Exercise requirements -> Report each line of the entries below that includes "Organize".

[Records drawn from a dataset]
++++++++
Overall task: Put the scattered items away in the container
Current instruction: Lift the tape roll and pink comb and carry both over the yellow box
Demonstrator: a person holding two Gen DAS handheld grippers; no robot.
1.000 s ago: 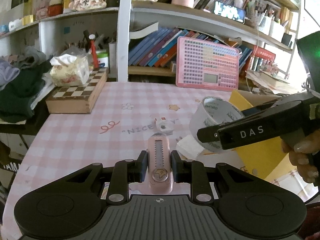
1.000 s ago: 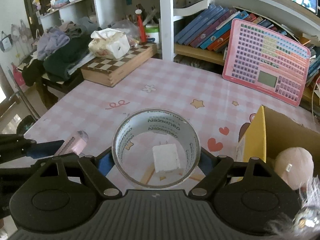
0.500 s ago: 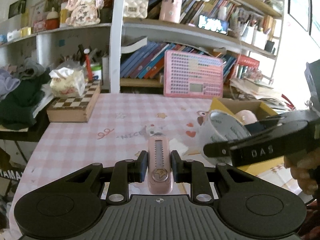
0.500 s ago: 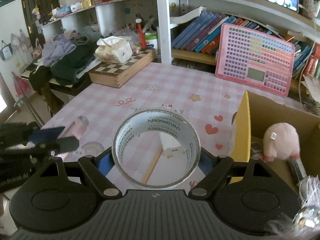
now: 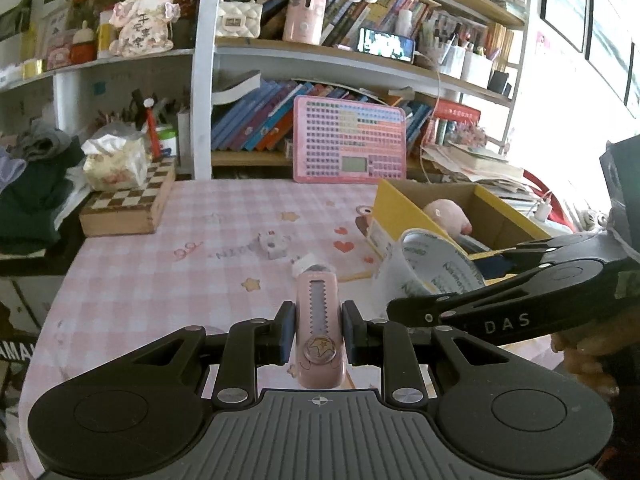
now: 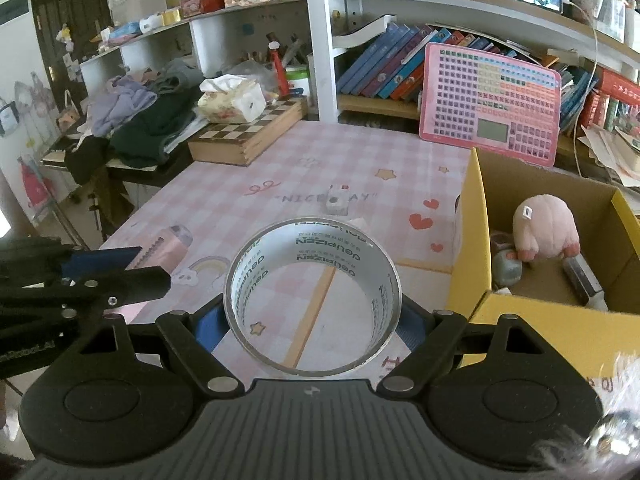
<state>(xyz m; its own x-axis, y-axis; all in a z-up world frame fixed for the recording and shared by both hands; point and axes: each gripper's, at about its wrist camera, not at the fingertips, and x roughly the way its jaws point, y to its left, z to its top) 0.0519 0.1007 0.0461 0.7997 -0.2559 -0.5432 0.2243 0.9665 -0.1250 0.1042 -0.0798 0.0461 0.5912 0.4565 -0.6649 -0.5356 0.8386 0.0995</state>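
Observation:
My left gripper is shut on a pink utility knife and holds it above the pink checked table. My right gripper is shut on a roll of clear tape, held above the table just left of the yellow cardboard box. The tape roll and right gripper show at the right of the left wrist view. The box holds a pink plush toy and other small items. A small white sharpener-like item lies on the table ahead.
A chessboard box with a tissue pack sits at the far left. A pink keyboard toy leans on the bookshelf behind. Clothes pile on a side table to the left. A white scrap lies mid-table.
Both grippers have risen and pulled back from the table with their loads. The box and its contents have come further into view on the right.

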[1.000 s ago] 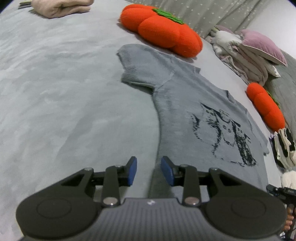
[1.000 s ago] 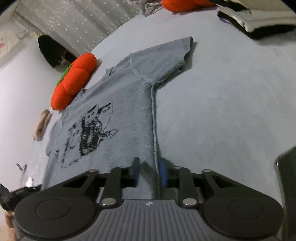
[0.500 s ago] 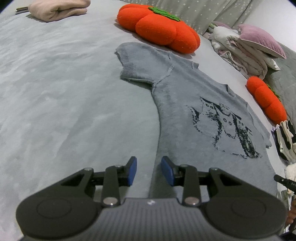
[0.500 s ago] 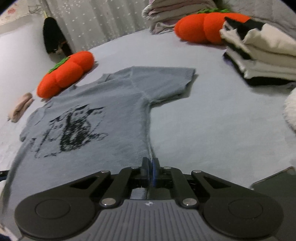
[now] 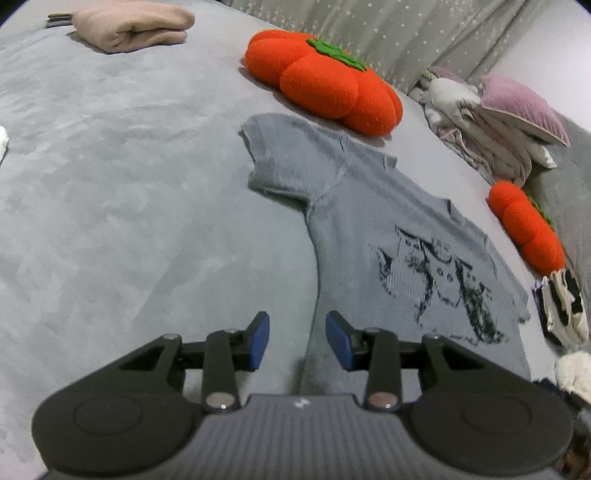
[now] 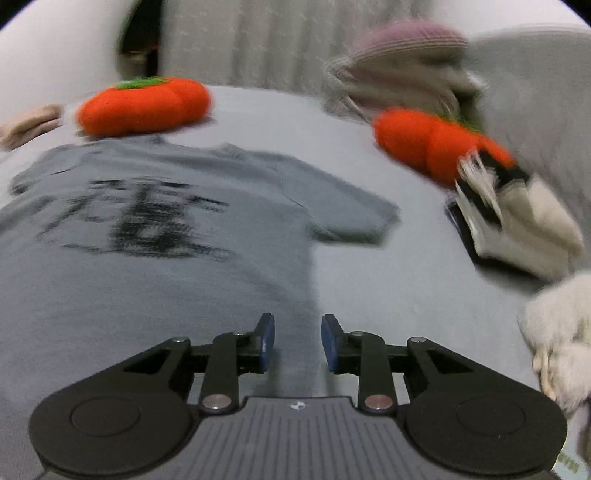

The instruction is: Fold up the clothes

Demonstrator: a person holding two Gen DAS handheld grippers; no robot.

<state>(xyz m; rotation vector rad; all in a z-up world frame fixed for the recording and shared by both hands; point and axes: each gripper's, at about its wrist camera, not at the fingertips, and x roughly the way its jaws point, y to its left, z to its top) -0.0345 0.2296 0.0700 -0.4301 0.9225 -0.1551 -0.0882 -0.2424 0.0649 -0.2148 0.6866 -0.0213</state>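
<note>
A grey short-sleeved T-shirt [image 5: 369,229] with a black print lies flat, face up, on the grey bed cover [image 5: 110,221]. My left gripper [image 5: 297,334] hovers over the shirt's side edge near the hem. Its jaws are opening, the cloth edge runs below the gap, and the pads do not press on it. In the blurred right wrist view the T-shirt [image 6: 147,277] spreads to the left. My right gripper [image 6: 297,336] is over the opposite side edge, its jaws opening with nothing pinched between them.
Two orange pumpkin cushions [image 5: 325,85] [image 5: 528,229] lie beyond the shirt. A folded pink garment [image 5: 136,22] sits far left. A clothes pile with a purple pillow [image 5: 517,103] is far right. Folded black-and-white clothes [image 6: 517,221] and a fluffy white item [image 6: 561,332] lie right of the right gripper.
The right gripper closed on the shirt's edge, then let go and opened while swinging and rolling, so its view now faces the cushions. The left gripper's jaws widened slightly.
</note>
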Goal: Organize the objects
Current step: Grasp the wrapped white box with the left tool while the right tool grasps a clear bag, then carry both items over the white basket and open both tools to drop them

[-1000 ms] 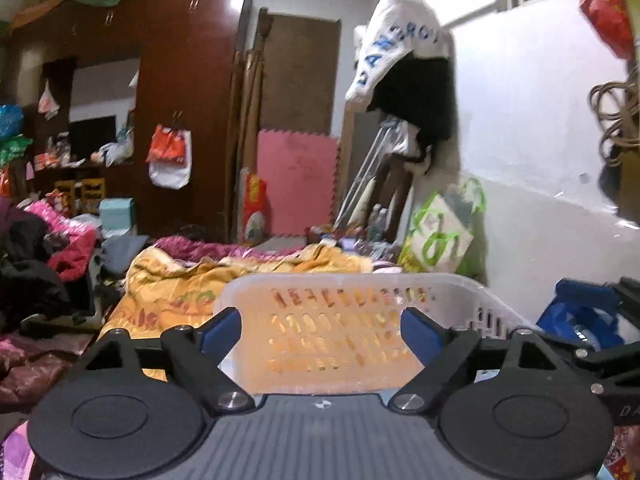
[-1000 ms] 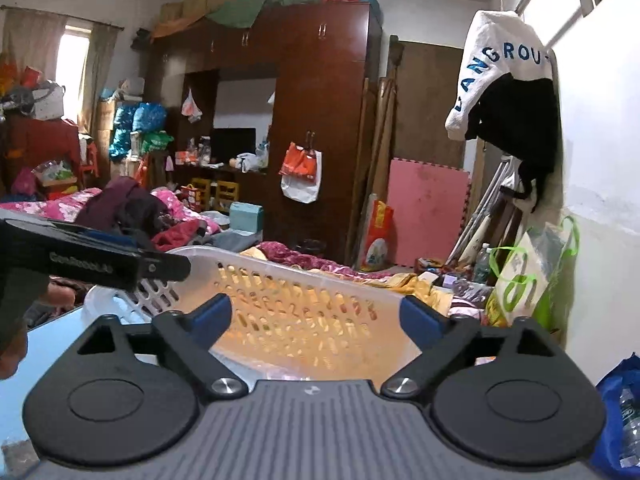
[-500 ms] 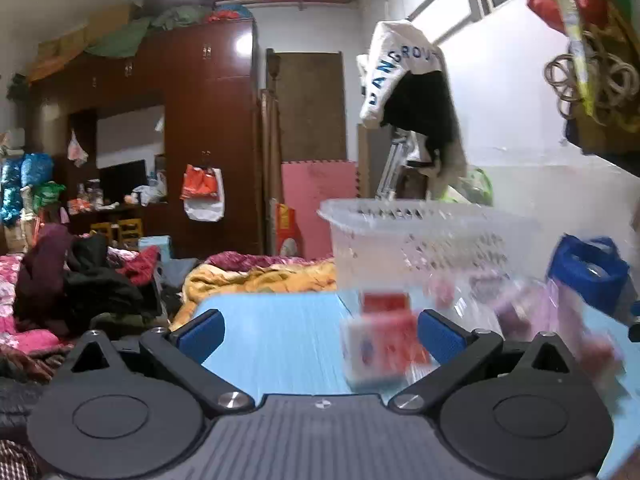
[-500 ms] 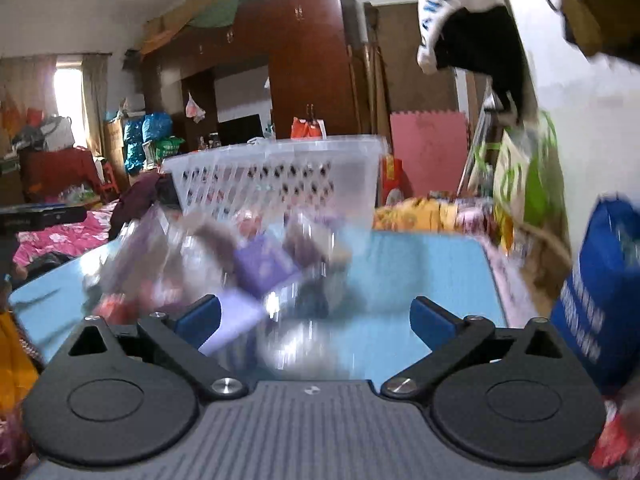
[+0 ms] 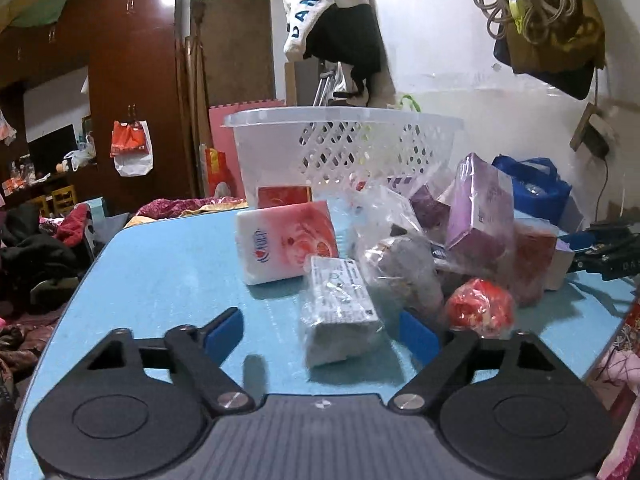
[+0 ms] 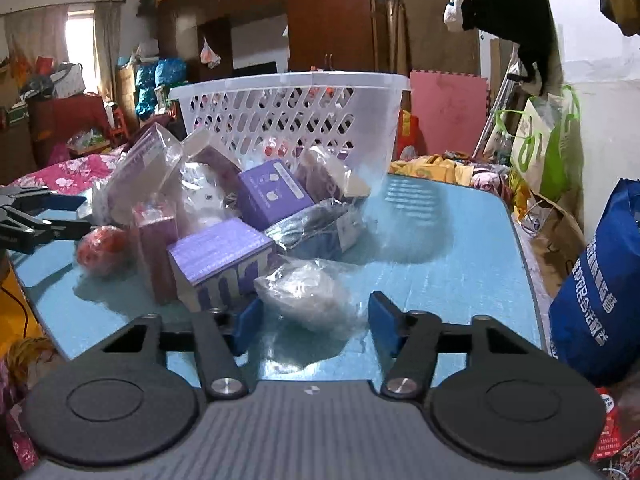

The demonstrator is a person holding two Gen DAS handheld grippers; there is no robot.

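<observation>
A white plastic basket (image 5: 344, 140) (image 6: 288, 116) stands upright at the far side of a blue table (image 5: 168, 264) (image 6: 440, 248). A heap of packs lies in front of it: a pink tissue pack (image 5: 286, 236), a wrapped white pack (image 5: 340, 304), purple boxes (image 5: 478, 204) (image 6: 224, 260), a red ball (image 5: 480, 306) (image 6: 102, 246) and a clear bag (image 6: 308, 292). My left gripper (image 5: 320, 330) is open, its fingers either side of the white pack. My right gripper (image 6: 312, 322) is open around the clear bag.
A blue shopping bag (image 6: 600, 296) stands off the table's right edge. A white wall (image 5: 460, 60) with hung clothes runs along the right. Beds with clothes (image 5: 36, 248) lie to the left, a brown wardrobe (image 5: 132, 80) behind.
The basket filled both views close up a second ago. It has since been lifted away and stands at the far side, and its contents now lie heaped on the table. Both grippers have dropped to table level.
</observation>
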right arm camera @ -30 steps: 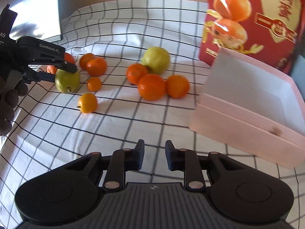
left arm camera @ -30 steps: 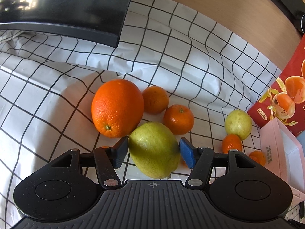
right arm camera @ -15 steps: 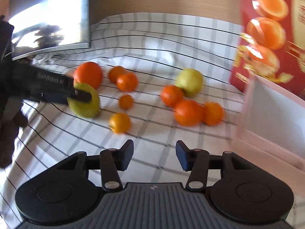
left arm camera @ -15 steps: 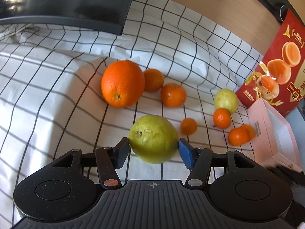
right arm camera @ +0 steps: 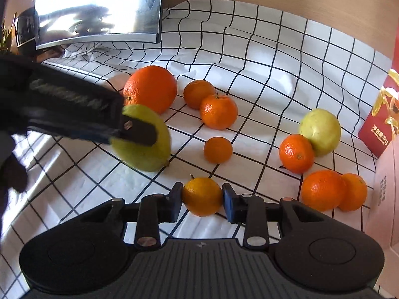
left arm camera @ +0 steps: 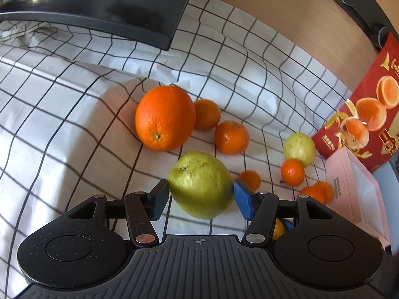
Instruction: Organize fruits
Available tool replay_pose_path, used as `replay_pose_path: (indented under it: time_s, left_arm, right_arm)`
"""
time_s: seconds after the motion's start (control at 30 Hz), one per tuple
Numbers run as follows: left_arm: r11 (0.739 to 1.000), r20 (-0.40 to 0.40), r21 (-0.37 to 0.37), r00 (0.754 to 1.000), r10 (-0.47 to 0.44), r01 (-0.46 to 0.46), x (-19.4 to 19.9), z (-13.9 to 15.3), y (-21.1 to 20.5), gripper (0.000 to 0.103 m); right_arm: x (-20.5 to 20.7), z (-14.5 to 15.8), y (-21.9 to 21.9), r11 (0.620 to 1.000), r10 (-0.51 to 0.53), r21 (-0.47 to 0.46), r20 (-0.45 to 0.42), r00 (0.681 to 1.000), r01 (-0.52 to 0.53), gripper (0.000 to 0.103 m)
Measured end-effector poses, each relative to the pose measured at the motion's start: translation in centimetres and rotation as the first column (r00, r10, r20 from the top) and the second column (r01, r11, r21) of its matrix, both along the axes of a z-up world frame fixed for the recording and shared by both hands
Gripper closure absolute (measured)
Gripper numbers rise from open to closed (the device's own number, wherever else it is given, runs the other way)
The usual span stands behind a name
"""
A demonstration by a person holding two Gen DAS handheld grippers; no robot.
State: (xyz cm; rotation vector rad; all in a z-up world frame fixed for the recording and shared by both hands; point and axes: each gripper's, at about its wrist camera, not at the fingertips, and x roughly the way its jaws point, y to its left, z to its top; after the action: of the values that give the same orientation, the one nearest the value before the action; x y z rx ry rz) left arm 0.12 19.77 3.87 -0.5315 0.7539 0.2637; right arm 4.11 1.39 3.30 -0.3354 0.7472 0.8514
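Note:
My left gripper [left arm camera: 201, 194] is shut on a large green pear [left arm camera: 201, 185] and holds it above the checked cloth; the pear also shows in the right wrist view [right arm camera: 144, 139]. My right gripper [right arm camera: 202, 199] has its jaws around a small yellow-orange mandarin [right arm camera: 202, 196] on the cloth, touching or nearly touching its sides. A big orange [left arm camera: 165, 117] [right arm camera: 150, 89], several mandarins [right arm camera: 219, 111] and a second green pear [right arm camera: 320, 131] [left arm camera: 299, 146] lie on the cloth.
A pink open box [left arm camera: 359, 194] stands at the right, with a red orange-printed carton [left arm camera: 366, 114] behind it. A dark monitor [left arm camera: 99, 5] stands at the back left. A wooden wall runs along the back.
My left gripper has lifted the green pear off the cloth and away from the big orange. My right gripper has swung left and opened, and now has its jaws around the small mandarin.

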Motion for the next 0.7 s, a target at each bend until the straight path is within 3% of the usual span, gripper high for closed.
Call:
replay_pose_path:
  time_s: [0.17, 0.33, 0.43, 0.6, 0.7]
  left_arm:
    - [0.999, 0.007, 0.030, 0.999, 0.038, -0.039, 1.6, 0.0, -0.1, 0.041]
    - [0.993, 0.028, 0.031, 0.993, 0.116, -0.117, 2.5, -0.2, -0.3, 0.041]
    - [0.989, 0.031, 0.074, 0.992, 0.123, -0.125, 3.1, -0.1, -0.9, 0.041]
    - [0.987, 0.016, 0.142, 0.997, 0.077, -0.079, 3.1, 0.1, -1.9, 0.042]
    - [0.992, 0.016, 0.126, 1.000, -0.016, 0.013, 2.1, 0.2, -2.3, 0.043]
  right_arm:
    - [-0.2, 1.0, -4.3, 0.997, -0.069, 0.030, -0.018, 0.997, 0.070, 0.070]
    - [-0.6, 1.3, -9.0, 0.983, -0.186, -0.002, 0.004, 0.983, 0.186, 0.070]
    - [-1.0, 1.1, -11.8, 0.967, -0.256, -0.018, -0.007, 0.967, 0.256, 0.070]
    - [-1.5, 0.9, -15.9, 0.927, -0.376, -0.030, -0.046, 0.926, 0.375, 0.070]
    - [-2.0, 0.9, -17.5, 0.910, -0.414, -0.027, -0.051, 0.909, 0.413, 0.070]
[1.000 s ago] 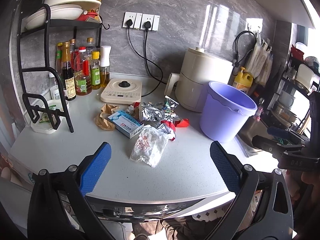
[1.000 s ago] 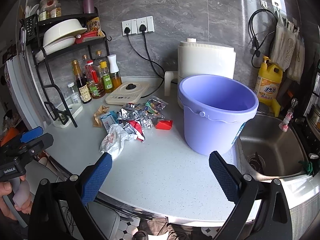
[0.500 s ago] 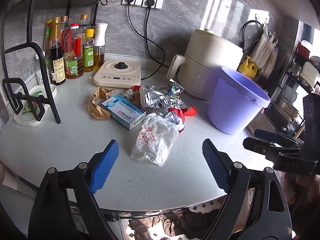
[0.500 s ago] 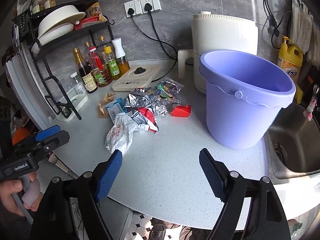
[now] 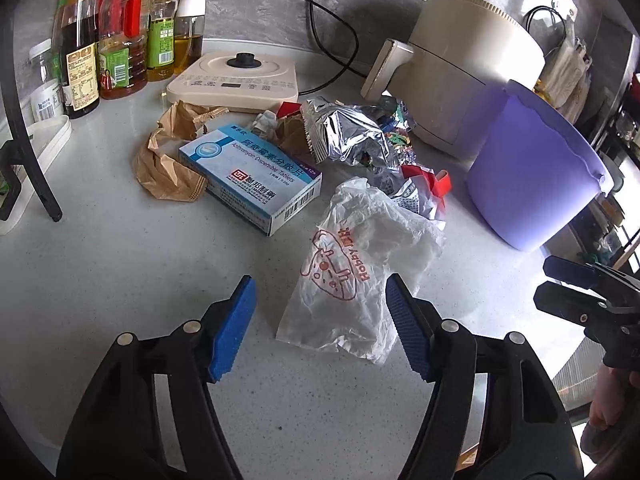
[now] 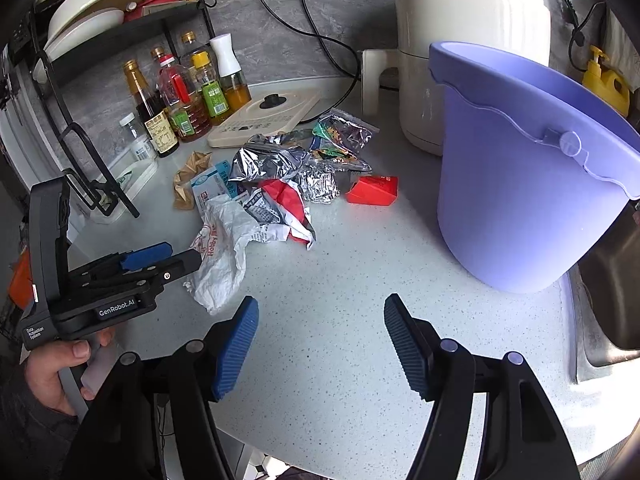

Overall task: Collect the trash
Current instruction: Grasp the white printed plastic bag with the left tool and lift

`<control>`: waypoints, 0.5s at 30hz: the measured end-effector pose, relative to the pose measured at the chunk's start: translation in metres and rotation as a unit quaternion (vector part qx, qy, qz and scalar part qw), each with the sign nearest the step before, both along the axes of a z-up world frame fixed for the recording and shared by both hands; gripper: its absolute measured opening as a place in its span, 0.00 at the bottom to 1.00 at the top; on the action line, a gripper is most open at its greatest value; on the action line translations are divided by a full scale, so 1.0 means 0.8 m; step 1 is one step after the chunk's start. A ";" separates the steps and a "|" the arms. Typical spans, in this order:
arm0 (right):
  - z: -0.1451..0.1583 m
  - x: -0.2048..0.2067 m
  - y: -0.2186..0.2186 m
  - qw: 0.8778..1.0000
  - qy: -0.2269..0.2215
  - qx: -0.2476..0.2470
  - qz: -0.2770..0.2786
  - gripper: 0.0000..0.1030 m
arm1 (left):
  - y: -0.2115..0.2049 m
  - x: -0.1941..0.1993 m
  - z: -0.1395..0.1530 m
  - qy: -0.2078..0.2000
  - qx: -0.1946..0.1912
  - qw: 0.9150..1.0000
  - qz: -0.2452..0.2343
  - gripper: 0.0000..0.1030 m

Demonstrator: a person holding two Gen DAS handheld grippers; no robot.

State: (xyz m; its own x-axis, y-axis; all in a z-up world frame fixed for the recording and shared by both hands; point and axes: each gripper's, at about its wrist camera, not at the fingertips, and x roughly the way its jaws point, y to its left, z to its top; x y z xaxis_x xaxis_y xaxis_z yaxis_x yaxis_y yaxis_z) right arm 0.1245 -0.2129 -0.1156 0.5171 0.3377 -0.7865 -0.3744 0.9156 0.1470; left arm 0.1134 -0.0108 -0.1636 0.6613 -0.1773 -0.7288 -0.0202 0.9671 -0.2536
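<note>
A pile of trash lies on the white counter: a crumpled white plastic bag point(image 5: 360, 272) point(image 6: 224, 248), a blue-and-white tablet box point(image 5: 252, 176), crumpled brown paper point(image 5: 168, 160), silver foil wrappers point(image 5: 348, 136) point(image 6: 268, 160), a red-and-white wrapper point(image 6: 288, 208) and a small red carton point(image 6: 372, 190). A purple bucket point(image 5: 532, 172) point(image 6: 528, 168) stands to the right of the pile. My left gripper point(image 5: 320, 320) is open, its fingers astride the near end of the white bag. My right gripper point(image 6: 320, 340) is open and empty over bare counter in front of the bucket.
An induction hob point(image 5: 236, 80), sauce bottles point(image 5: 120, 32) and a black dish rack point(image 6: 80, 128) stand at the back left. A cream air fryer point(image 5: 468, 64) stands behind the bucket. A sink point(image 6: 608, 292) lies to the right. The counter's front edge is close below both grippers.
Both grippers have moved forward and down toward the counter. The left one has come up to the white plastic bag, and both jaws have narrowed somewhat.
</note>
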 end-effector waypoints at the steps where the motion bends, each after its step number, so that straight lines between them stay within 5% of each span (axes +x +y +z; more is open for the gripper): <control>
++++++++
Task solution ->
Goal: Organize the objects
Instruction: Organize fruits

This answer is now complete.